評価の観点からは、programmatic assessment(一般教育における同様の開発の一つとして「コース全体をカウントする」と名付けられている(Cooper et al. 2010))は、複雑性の観点と、アセスメントを統合的かつ全体的に維持する必要性を組み合わせようとしている。これは、個々の測定値のセットではなく、学習者とその教師/指導者が意味のある全体的な物語を構築することに基づいています。これらの決定は、様々な情報源からの情報の有意義な三角測量、縦断的なデータ収集、目標とする学習活動を伴う有意義なフィードバック、比例した意思決定(Van der Vleuten and Schuwirth 2005; Van der Vleuten et al. 2012, 2015)に基づいて行われなければならず、各高得点の決定の背後には常に明確で透明性のある根拠が必要である。
このようなアプローチの変化は、評価の質の概念化に大きな影響を与えています。最近の研究では、ナラティブの質と、それがアセスメントの文脈でどのように利用できるかに焦点が当てられている。
つまり、要約すると、現在の研究では、評価における判断の構成要素と、いわゆるプライベートな判断がどのように形成され、立証されるのかについての理解を深めようとしているのである。研究はまた、利害関係者が能力をどのように概念化し、判断やフィードバックをどのように伝え、どのように解釈しているのかを探っています。また、数値で示せない結果や判断の妥当性をどのようにして確保するか、そしてそれをプログラムレベルでどのようにして実現するかについても調査している。さらに、世界のトップアセスメントの専門家が多数参加した研究では、ダイクストラらは、システムとしての評価の質の問題を探り、アセスメントプログラムの質のためのフレームワークを開発しました(Dijkstra et al. 2010)。国際的なアセスメントの専門家の大規模なグループとのデルファイ手法を用いて、包括的なデザインガイドラインのセットのコンセンサスに達した(Dijkstra et al. 2012)。

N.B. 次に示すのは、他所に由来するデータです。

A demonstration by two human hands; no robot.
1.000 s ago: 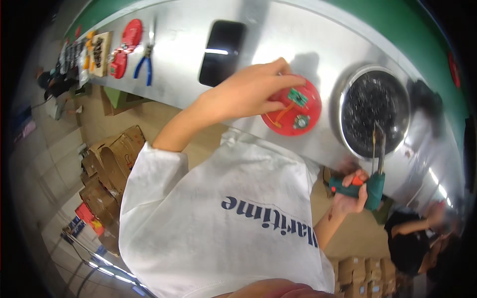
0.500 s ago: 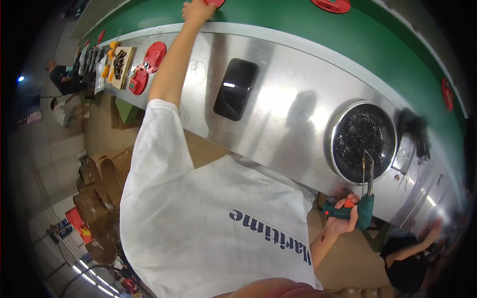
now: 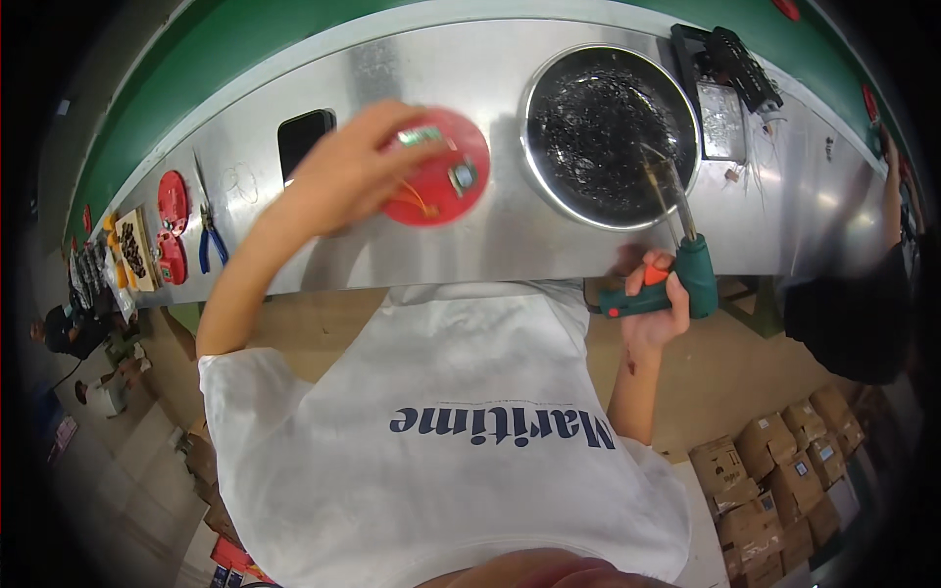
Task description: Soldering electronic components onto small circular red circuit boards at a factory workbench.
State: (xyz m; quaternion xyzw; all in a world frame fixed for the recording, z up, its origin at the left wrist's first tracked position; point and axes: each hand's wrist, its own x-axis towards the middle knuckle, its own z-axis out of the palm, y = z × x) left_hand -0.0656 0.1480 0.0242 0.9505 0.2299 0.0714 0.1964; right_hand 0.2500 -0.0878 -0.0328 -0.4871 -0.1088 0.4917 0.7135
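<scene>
My left hand (image 3: pixel 363 162) is closed on the left side of a round red plastic housing (image 3: pixel 469 135). A small green circuit board and thin yellow-orange wires show on the housing, partly behind my blurred fingers. Whether it rests on the metal table or hovers just over it, I cannot tell. At the table's front edge my right hand (image 3: pixel 659 304) grips a green soldering gun (image 3: pixel 695 279), its finger by the orange trigger. The gun's metal tip slants up over a round metal-rimmed pan (image 3: pixel 530 147) holding dark, glossy stuff.
A black phone (image 3: pixel 299 140) lies left of the red housing, partly behind my hand. Farther left are blue-handled pliers (image 3: pixel 208 245), red housings (image 3: pixel 173 201) and a tray of small dark parts (image 3: pixel 132 250). Black parts (image 3: pixel 740 69) sit right of the pan. A green conveyor runs behind.
My left hand has come back from the green conveyor with the red housing, bringing it over the table near the pan. My right hand keeps hold of the soldering gun. The view has shifted.
</scene>
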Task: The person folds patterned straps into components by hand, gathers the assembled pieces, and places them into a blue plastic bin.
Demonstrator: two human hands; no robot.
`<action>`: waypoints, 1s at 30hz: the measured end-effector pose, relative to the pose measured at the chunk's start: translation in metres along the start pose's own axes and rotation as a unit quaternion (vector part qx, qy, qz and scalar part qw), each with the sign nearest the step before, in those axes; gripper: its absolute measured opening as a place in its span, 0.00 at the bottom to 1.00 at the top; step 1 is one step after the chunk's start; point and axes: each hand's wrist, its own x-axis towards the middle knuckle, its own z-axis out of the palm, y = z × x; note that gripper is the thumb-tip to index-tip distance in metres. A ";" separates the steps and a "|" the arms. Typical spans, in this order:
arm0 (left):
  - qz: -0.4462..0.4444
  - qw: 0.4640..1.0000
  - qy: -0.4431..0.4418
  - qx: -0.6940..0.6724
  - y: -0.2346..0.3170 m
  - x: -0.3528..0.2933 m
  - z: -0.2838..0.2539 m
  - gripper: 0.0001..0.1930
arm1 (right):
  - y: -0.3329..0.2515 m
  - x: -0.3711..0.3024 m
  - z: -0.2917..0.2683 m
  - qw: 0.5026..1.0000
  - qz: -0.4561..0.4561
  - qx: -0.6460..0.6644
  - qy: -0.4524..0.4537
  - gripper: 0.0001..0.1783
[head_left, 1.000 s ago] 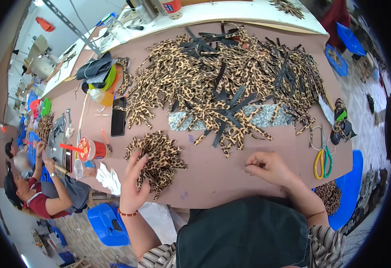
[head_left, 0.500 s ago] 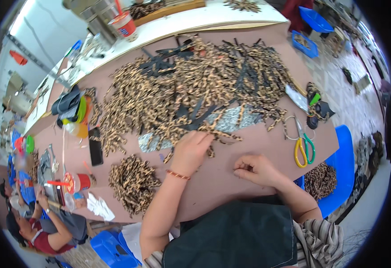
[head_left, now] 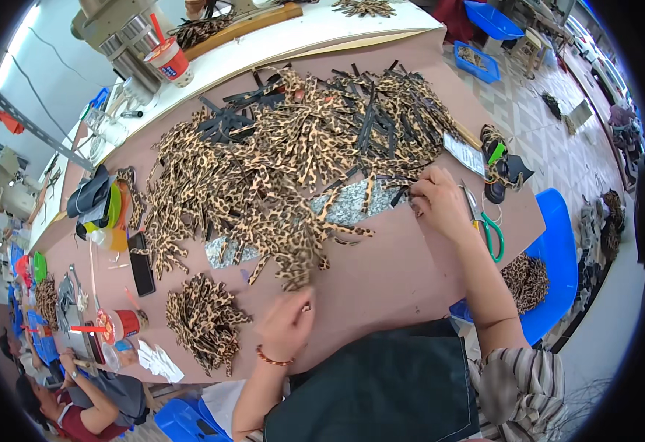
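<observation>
A big heap of leopard-print strips (head_left: pixel 285 158) covers the brown table (head_left: pixel 381 272). My left hand (head_left: pixel 287 322) is near the front edge, its fingers closed on one leopard-print strip (head_left: pixel 298 272) that reaches back toward the heap. To its left lies a smaller pile of leopard-print pieces (head_left: pixel 203 318). My right hand (head_left: pixel 438 200) rests at the heap's right edge, fingers curled onto strips by a grey speckled slab (head_left: pixel 344 208); what it grips is hidden.
Green-handled scissors (head_left: pixel 490 228) lie right of my right hand. A black phone (head_left: pixel 142 263) and a red cup (head_left: pixel 116 323) sit at the left. A blue chair (head_left: pixel 554 265) holds more leopard pieces. Another person (head_left: pixel 79 401) sits at the lower left.
My left hand has come back from the heap toward the front edge with a strip. My right hand has reached out to the heap's right side. The view has swung left.
</observation>
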 end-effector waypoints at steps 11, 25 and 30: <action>-0.020 0.965 -0.123 -0.233 -0.003 -0.021 0.033 0.16 | -0.097 -0.038 -0.011 0.972 -0.043 0.223 -0.060 0.05; -0.237 0.889 -0.056 -0.387 0.002 -0.033 0.048 0.08 | -0.107 -0.075 0.014 0.689 0.260 0.565 -0.373 0.05; -0.231 0.888 -0.043 -0.395 0.005 -0.030 0.049 0.09 | -0.111 -0.071 0.016 0.679 0.249 0.575 -0.382 0.06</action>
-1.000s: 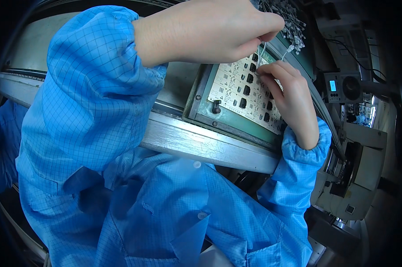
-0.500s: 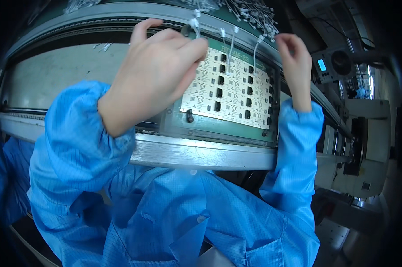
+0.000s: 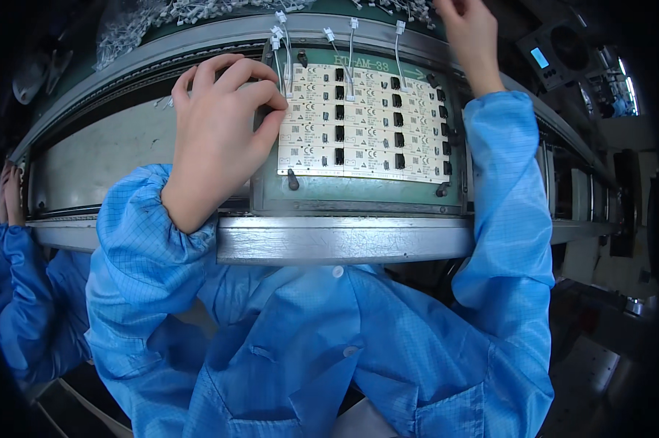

システムとしての評価の概念はより広く受け入れられるようになったが、多くの一般的な組織文化とは相反するものであり、還元主義的および/または純粋に定量的なアプローチを必要としないアセスメントシステムの公平性の本質について再考する必要があります。
評価の未来
現時点での多くの評価の焦点は、学生が十分な知識、スキル、能力を持っているかどうか、そしてそれらを応用できるかどうかであるが、必然的に、学生がすべてのICTの余裕を使用し、能力開発にそれらを有意義に取り入れ、複雑な実践環境でICTから派生した「能力」と有機的な脳の能力のバランスをとることができるかどうかの評価へとシフトしていくことになるだろう。私たちがこれによって意味するのは、現代の学生は、ICTへの継続的なアクセスにもかかわらず、複数のコミュニティや共同作業者とほぼ同時にコミュニケーションをとる余裕を持っているということです。
エピローグ
完璧な評価アプローチの模索は続いており、おそらく終わることはないだろう。医療従事者がテクノロジーに支えられ、従来は医師の主な付加価値であった診断や治療管理の決定などの業務が、テクノロジーによって代替されていくというものである。このような将来のシナリオでは、医療専門家には異なるスキル、能力、コンピテンシーが求められることになるだろう。患者は、自分の病気をナビゲートし、自分の状況に意味を持たせることができるようにするために、パートナーとなり、患者を支援してくれる人を必要としているだろう。明らかに、そのためには、評価の新しい再考が必要になるだろう。